Pub Bitch: Drawing in the punters
Drawing in the punters
Hats off, indeed everything off, to a Glasgow pub that has come up with a novel way of driving trade. The Flying Duck (try saying that after a few pints of Tennents) is running art classes featuring naked models on otherwise quiet Tuesday nights. 'All the Young Nudes', as it's called, has been such a success there is now a waiting list of 100 people wanting to model for the artists, while takings have soared with classes queuing up to have a pint as they sketch. But event organiser Joanna Susskind is mindful to keep an eye out for anyone just there to, ahem, enjoy the view: "There have been times when guys have not been drawing and have just been standing there, holding a beer." Warnings like that should be enough to ensure all the customers have lead in their pencil.
Plain English anyone?
AB-InBev did well in the last quarter, thanks to its sponsorship of the World Cup and the ongoing impact of the Anheuser Busch/InBev merger. But instead of putting it like this in its results statement we got this classic example of corporate claptrap: "Budweiser activated the FIFA World Cup asset for the seventh time, with the most global, experiential and digital programme to date, thanks to the increased scale, footprint and pooled creativity of the new Anheuser-Busch InBev combination." Come again? It gets worse. "For local brands like Brahma, Harbin and Jupiler, the excitement of full immersion as official FIFA World Cup local sponsors for the first time translated into unprecedented regional consumer engagement and brand exposure." Oh. My. God.
Just the job
The week's 'Least Subtle Attempt To Gain A Government Job' award goes to… Greg Mulholland! Calling on the Prime Minister to resurrect the role of a Pubs Minister (see News) the campaigning LibDem MP surprisingly stopped short of suggesting himself. But he was in a less bashful mood at the recent Great British Beer Festival. There he rejected suggestions that his 'shoot from the hip' anti-pubco style might be counterproductive. His set-to's with pubco bosses merely enhanced his standing among licensees, he said. "I don't care what they think of me. Every time I walk into a pub I'm greeted with 'Good on you Greg!'," he added, er, modestly.
Get real...
Regular commentators on stories in The Publican will doubtless be sharpening their tongues over this… a recent poll found 69 per cent of those surveyed would prefer to work in the Queen Vic, in Eastenders, than do their actual job. Yep, they'd really like to work in a pokey, dingy boozer frequented by the likes of Dot Cotton. Now, there are things I'd rather be doing than my day job, but at least I'm a realist.

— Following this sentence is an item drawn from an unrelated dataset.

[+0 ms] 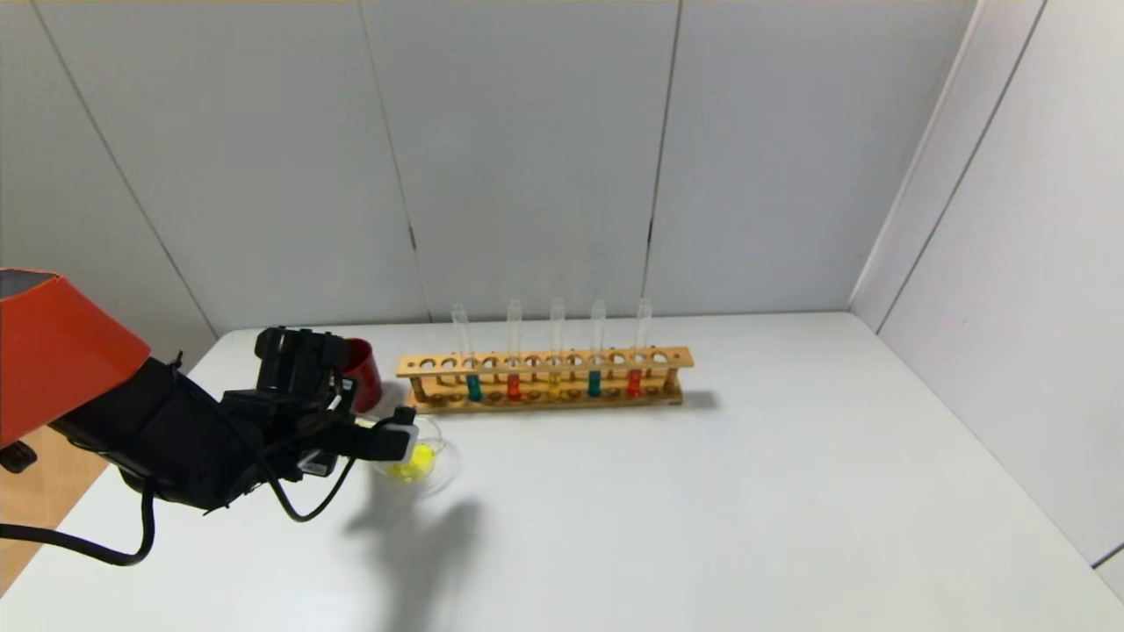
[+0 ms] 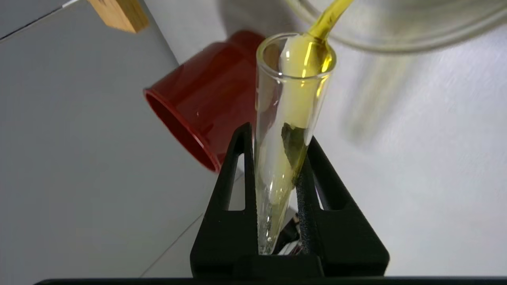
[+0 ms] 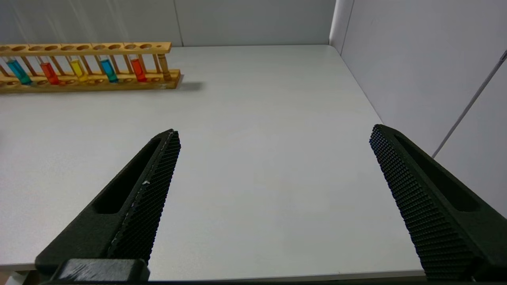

That said, the poll, by research outfit Reabur, found a mere four per cent would stick with their current boss versus going to work for David Brent at Wernham Hogg in Slough or some other fictional company. Still, many pub tenants argue their business relationship manager is a figment of someone else's imagination…
Do you know who I am?
What would you do if you found yourself sitting near Jeremy Kyle? Me too, but Simon Emeny, Fuller's managing director and part-time Sky-baiter, recently encountered the Channel 5 'agony uncle', and hadn't a clue who he was. Drinking with a mate in a bar, Emeny was distracted by Kyle, who was sitting at the next table muttering about being recognised. Gesturing towards a woman across the bar, Kyle said: "She'll want my autograph next." A perplexed Emeny tried to ignore him, before finally asking if the two knew each other. "You don't know who I am?" Kyle asked. "I've no idea," said the Fuller's boss. "Jeremy Kyle," replied the man. "I'm the Jeremy Kyle." Emeny apologised. "I'm sorry. I have absolutely no idea who Jeremy Kyle is," he said. After a classic tumbleweed moment Kyle said: "How refreshing to meet someone who doesn't know who I am."